─── DATA FOR THIS TASK ───

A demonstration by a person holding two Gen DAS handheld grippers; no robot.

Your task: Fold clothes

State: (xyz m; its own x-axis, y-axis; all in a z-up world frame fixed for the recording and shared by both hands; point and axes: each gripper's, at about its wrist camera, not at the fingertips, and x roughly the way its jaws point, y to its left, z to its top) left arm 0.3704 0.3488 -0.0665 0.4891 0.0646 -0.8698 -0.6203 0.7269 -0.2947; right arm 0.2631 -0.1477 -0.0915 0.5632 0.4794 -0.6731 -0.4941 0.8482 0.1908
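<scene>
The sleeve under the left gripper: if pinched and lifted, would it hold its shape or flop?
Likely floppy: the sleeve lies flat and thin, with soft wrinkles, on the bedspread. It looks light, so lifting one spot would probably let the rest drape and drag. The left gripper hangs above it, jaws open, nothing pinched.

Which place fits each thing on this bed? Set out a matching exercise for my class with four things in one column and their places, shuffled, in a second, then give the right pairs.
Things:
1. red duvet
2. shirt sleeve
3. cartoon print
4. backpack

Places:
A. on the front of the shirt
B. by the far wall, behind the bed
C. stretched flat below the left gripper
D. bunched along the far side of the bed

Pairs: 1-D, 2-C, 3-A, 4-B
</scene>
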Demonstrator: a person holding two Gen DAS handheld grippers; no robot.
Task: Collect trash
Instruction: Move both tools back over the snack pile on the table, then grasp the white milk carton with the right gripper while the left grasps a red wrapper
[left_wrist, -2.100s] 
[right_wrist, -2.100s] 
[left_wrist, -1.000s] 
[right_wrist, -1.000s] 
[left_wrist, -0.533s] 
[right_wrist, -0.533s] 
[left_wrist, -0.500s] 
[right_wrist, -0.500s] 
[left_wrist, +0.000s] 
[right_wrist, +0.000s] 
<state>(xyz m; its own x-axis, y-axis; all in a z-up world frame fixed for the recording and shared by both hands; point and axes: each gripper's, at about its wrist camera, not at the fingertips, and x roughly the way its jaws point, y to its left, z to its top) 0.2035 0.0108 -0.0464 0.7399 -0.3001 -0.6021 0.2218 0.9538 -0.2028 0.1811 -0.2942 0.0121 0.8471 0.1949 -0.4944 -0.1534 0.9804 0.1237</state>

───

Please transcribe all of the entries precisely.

A demonstration by a person holding two Gen DAS handheld grippers; no robot.

Your task: Fold clothes

State: (xyz m; its own x-axis, y-axis; all in a z-up world frame fixed for the recording and shared by both hands; point and axes: each gripper's, at about its wrist camera, not at the fingertips, and x roughly the way its jaws point, y to its left, z to its top) left arm 0.3704 0.3488 -0.0665 0.4891 0.0646 -0.8698 -0.6203 0.7269 -0.2947; right arm 0.2631 -0.1477 -0.0915 0.5632 0.4794 -0.6731 -0.4941 0.8482 0.1908
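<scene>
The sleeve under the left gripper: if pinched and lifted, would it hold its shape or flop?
Likely floppy: the sleeve lies flat and thin, with soft wrinkles, on the bedspread. It looks light, so lifting one spot would probably let the rest drape and drag. The left gripper hangs above it, jaws open, nothing pinched.

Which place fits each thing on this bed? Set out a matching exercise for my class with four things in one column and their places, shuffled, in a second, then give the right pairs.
Things:
1. red duvet
2. shirt sleeve
3. cartoon print
4. backpack

Places:
A. on the front of the shirt
B. by the far wall, behind the bed
C. stretched flat below the left gripper
D. bunched along the far side of the bed

Pairs: 1-D, 2-C, 3-A, 4-B
</scene>
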Demonstrator: a person holding two Gen DAS handheld grippers; no robot.
Task: Collect trash
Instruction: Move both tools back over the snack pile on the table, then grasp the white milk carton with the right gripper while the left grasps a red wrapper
[left_wrist, -2.100s] 
[right_wrist, -2.100s] 
[left_wrist, -1.000s] 
[right_wrist, -1.000s] 
[left_wrist, -0.533s] 
[right_wrist, -0.533s] 
[left_wrist, -0.500s] 
[right_wrist, -0.500s] 
[left_wrist, +0.000s] 
[right_wrist, +0.000s] 
<state>(xyz m; its own x-axis, y-axis; all in a z-up world frame fixed for the recording and shared by both hands; point and axes: each gripper's, at about its wrist camera, not at the fingertips, and x roughly the way its jaws point, y to its left, z to its top) 0.2035 0.0108 -0.0464 0.7399 -0.3001 -0.6021 0.2218 0.9538 -0.2028 0.1811 -0.2942 0.0121 0.8471 0.1949 -0.4944 -0.1534 0.9804 0.1237</state>

No more work remains for this exercise.